Please transcribe the listing below with every word intact.
○ ○ ○
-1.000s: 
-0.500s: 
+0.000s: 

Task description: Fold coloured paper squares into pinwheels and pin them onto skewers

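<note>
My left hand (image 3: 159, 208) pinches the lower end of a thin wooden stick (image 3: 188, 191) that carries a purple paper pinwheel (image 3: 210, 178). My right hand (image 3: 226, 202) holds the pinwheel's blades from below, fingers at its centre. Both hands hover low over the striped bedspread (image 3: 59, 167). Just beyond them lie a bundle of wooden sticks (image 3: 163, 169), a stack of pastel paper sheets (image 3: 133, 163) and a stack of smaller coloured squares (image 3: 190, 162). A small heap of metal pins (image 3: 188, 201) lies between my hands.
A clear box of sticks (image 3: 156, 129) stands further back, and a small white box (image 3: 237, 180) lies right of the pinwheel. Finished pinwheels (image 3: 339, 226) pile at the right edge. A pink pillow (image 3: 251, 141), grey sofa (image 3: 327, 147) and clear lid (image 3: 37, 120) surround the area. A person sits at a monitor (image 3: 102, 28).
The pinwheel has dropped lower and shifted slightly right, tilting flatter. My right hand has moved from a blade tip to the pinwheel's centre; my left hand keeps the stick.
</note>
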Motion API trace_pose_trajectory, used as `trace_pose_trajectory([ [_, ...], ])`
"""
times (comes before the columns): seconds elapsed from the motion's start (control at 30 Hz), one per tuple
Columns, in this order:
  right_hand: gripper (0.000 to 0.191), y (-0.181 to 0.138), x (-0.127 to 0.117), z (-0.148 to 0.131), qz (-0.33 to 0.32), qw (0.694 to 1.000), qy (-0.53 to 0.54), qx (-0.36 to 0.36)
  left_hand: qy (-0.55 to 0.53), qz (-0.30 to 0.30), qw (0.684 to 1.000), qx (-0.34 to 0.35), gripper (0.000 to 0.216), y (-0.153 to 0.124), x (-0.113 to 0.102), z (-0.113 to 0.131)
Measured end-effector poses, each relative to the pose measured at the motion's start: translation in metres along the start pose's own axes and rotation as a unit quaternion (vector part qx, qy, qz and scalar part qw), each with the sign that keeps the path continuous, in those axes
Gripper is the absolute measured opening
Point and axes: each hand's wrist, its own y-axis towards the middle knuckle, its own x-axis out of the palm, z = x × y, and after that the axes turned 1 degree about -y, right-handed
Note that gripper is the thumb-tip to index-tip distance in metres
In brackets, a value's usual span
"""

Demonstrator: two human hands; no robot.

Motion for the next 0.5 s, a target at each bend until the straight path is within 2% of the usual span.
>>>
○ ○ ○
• [Solution to this task]
-1.000s: 
-0.500s: 
+0.000s: 

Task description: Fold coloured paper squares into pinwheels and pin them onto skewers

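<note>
My left hand (image 3: 159, 208) pinches the lower end of a thin wooden stick (image 3: 188, 191) that carries a purple paper pinwheel (image 3: 210, 178). My right hand (image 3: 226, 202) holds the pinwheel's blades from below, fingers at its centre. Both hands hover low over the striped bedspread (image 3: 59, 167). Just beyond them lie a bundle of wooden sticks (image 3: 163, 169), a stack of pastel paper sheets (image 3: 133, 163) and a stack of smaller coloured squares (image 3: 190, 162). A small heap of metal pins (image 3: 188, 201) lies between my hands.
A clear box of sticks (image 3: 156, 129) stands further back, and a small white box (image 3: 237, 180) lies right of the pinwheel. Finished pinwheels (image 3: 339, 226) pile at the right edge. A pink pillow (image 3: 251, 141), grey sofa (image 3: 327, 147) and clear lid (image 3: 37, 120) surround the area. A person sits at a monitor (image 3: 102, 28).
The pinwheel has dropped lower and shifted slightly right, tilting flatter. My right hand has moved from a blade tip to the pinwheel's centre; my left hand keeps the stick.
</note>
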Motion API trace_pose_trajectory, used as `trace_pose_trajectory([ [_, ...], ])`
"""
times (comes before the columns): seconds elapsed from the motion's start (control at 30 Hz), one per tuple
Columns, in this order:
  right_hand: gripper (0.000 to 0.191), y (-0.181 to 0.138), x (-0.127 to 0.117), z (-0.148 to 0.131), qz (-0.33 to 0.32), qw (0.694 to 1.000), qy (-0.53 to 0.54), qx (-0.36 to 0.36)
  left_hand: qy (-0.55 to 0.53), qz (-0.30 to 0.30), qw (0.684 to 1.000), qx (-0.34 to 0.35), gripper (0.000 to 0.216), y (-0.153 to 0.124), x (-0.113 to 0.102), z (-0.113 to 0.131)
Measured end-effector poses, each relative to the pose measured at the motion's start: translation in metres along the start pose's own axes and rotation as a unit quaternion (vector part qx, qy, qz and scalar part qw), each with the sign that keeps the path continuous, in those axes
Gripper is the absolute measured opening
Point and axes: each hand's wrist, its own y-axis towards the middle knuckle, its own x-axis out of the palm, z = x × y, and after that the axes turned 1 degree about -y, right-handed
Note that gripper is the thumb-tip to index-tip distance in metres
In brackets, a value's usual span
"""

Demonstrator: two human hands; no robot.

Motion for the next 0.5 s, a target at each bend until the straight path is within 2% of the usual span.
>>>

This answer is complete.